● **EXERCISE DATA**:

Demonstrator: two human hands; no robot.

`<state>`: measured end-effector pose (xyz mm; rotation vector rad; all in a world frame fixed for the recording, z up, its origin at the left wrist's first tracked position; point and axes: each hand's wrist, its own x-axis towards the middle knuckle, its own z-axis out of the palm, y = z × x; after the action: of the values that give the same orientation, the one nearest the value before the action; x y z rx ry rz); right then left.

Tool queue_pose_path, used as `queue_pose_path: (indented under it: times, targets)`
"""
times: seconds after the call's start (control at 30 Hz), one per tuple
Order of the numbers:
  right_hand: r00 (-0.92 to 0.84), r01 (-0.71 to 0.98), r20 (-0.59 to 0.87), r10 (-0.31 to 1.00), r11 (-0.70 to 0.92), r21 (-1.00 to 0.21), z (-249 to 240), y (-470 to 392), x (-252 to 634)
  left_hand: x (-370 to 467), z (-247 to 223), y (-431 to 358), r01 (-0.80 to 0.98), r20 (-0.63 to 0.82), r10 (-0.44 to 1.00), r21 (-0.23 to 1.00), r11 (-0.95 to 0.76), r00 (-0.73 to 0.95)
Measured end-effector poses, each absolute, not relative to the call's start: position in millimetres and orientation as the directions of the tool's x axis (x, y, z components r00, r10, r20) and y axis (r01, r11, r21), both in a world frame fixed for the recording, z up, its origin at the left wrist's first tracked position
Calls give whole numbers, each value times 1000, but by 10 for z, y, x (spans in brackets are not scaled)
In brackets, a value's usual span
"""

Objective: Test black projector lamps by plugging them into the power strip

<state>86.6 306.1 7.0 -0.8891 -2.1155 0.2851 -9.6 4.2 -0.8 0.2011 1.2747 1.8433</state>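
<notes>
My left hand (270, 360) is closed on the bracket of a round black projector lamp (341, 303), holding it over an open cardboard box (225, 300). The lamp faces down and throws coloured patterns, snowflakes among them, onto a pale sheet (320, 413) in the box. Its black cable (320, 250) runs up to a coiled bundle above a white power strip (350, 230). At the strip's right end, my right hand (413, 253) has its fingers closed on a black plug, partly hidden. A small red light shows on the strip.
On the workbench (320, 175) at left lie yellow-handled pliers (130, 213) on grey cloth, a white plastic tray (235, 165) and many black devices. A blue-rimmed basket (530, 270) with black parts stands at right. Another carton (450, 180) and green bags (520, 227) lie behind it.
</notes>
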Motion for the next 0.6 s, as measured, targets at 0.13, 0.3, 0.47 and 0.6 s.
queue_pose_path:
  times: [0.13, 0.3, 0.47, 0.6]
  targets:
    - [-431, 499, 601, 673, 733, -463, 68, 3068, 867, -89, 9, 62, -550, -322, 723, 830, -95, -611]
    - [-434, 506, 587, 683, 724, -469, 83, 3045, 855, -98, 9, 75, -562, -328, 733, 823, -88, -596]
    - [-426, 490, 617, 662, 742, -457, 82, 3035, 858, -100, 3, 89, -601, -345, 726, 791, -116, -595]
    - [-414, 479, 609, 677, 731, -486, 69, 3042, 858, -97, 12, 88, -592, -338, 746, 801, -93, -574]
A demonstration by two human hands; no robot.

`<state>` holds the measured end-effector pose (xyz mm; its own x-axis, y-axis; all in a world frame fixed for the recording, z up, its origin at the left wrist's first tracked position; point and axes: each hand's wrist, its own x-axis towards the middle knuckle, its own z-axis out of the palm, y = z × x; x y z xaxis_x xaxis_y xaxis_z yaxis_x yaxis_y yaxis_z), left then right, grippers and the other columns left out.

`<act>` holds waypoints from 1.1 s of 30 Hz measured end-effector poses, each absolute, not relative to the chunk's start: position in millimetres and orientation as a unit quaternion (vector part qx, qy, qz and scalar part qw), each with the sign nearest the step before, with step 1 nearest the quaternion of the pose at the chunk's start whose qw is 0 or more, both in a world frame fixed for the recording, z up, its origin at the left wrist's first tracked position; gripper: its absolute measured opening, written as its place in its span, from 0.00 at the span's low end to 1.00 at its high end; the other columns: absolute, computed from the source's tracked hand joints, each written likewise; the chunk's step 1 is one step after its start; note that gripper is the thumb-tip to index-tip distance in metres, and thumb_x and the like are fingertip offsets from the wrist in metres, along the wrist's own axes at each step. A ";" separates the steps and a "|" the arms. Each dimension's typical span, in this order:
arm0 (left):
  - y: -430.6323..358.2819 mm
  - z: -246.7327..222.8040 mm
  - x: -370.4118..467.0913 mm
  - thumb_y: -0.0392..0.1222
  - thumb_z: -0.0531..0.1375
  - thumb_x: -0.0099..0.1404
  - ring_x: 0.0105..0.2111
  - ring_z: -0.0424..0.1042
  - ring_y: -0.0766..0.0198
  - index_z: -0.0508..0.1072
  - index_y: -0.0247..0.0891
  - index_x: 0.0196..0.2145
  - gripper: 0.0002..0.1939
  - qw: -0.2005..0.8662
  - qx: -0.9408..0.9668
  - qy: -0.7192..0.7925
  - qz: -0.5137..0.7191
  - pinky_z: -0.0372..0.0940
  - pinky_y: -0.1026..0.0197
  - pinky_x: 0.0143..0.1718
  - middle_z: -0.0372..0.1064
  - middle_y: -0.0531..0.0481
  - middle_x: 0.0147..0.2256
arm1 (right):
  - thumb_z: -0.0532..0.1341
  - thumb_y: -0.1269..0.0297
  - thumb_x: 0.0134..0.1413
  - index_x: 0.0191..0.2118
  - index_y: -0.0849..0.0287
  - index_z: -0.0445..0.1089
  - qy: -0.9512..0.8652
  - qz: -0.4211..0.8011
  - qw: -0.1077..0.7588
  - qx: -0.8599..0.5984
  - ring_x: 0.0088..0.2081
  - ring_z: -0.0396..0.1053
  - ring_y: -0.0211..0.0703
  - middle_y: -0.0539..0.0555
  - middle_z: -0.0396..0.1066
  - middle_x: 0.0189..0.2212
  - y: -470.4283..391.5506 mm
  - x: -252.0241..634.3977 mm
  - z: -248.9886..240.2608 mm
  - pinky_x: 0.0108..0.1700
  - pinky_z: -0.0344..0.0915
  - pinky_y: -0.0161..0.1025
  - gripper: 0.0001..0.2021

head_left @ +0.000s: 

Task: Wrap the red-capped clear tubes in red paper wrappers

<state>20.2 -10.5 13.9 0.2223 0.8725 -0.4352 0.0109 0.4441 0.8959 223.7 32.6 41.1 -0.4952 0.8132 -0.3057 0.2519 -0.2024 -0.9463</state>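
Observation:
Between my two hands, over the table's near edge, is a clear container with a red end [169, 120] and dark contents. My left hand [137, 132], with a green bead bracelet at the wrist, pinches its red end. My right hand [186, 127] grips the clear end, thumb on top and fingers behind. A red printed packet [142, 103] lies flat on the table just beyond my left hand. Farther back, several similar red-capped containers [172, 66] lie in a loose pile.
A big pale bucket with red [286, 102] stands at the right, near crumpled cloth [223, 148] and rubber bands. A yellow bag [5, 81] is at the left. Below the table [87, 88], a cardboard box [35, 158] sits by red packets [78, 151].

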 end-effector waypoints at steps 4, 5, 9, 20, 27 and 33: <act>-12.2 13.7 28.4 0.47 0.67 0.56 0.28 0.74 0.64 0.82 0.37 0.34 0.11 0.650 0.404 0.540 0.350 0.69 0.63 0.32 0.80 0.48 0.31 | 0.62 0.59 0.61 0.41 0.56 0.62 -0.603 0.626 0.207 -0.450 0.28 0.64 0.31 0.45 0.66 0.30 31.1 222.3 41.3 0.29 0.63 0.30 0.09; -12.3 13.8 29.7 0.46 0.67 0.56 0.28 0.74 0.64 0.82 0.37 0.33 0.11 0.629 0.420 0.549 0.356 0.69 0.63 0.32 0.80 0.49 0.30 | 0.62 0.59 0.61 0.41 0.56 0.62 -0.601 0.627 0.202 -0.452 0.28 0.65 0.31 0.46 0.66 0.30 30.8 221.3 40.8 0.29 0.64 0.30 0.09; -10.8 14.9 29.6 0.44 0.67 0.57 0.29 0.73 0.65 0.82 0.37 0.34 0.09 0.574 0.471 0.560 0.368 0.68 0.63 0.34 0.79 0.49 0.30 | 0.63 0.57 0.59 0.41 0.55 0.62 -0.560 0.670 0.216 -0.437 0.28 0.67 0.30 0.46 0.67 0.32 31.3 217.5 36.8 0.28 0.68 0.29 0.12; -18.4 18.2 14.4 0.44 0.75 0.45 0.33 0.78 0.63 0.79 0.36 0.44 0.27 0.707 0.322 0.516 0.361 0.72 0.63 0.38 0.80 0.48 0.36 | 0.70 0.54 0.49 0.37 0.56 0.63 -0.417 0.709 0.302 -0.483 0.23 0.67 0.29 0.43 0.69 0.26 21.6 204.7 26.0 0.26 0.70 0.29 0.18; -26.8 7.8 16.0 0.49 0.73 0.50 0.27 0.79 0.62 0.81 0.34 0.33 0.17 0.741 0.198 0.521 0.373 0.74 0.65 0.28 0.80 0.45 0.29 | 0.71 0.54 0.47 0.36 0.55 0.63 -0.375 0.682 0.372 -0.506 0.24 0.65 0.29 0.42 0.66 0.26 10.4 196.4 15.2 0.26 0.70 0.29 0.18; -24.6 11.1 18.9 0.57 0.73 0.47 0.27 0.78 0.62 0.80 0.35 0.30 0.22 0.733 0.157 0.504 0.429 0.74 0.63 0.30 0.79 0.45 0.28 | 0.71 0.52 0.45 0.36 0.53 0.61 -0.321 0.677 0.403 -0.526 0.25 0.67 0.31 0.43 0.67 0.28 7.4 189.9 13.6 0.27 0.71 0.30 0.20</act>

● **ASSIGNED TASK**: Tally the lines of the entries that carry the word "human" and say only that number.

● **EXERCISE RESULT**: 2